Persiana – Recipes from the Middle East and Beyond – does Broad Beans


“Persiana” by Sabrina Ghayour is a most beautiful cookbook full of amazing recipes and fantastically mouth watering photographs of food. It’s subtitle is “Recipes from the Middle East and Beyond”. The Author ‘Sabrina’; ‘Private Chef, Supper Club Host, Cookery Teacher & Writer’ tells us that “Food is a staple of life and every day should be a celebration.”. That is so true, this book was one of those that was sold to me the very moment that I started to flick through the pages. Reading through the lists of ingredients and titles of the recipes made me stop and ponder a while. ‘I don’t cook food like this but it all sounds so delicious, I have to try this’

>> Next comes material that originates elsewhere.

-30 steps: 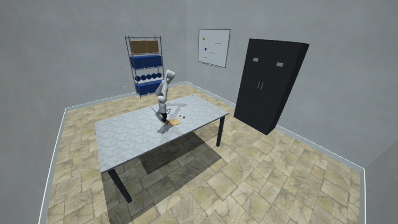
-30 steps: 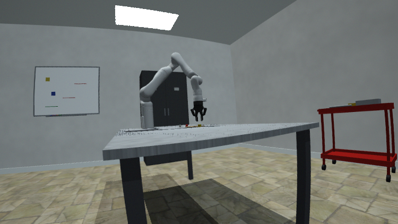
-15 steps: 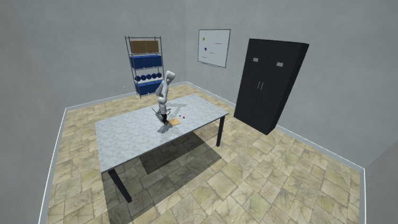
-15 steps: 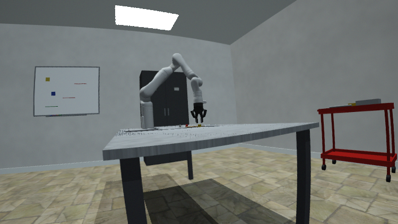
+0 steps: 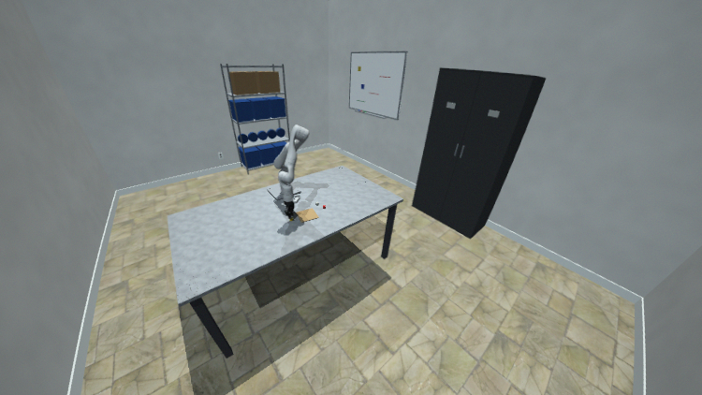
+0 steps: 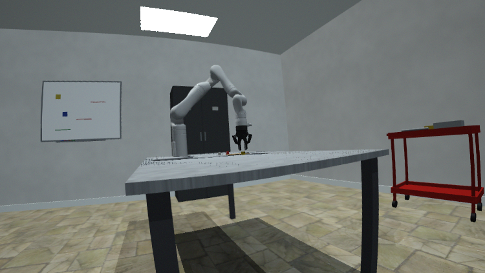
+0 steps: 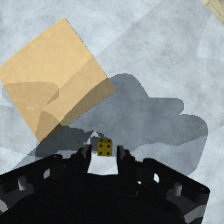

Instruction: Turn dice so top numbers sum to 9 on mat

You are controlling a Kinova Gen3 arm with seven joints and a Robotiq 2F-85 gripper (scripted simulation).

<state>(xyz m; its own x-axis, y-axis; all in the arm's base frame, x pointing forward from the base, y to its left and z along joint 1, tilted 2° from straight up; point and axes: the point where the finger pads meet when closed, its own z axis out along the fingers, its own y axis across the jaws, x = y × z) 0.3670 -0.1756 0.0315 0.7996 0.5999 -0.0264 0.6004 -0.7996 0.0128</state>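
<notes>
A yellow die [image 7: 104,147] lies on the table just off the near corner of the tan mat [image 7: 52,77]; its top face looks like four pips. My gripper [image 7: 104,152] hangs straight above this die, fingers partly open, one on each side of it and a little above the table. Nothing is held. In the top view the gripper [image 5: 290,212] stands at the mat's [image 5: 308,214] left edge. A red die [image 5: 324,208] and a green die [image 5: 317,203] lie on the table beyond the mat, off it. The gripper also shows in the exterior view [image 6: 243,147].
The arm's base [image 6: 178,139] stands on the table behind the mat. A black cabinet [image 5: 471,147], a shelf rack [image 5: 257,115] and a red cart [image 6: 437,162] stand well away from the table.
</notes>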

I decided to jump in at the deep end by picking a recipe that uses one of my least favourite ingredients the Broad Bean. Do you like Broad Beans? I am starting to like them having spent almost my entire life loathing them. As I am finding out that ‘the trick’, surprisingly enough, is apparently is to ‘cook them properly.’

“Broad Beans with Garlic, Dill & Eggs – Baghala Ghatogh

Baghala Ghatogh

I will start the story at the end to show you what the dish looked like when finished.

Baghala Gahogh from the book

It almost came out just like it looked in the book.  Not bad at all


But how did we get there?

Broad beans and garlic

It started so simply sweating down a little sliced garlic and then tossing in some broad beans (without skins)

Broad Beans garlic and tumeric

After a while they started to crisp up and colour slightly and you add  in turmeric, sea salt and black pepper

garlic and dill

After about 5 minutes when the juices have started to soak into the beans, you mix in about a packet of chopped dill and cook for about another 8 minutes.

Then stir in a big dollop of butter and let it melt into those beans

Eggs cooking in Braod Beans

Drop in a couple of eggs and let them cook slowly in the heat of the beans. The recipe advised to shake the pan a little to let the egg white seep in amongst the beans.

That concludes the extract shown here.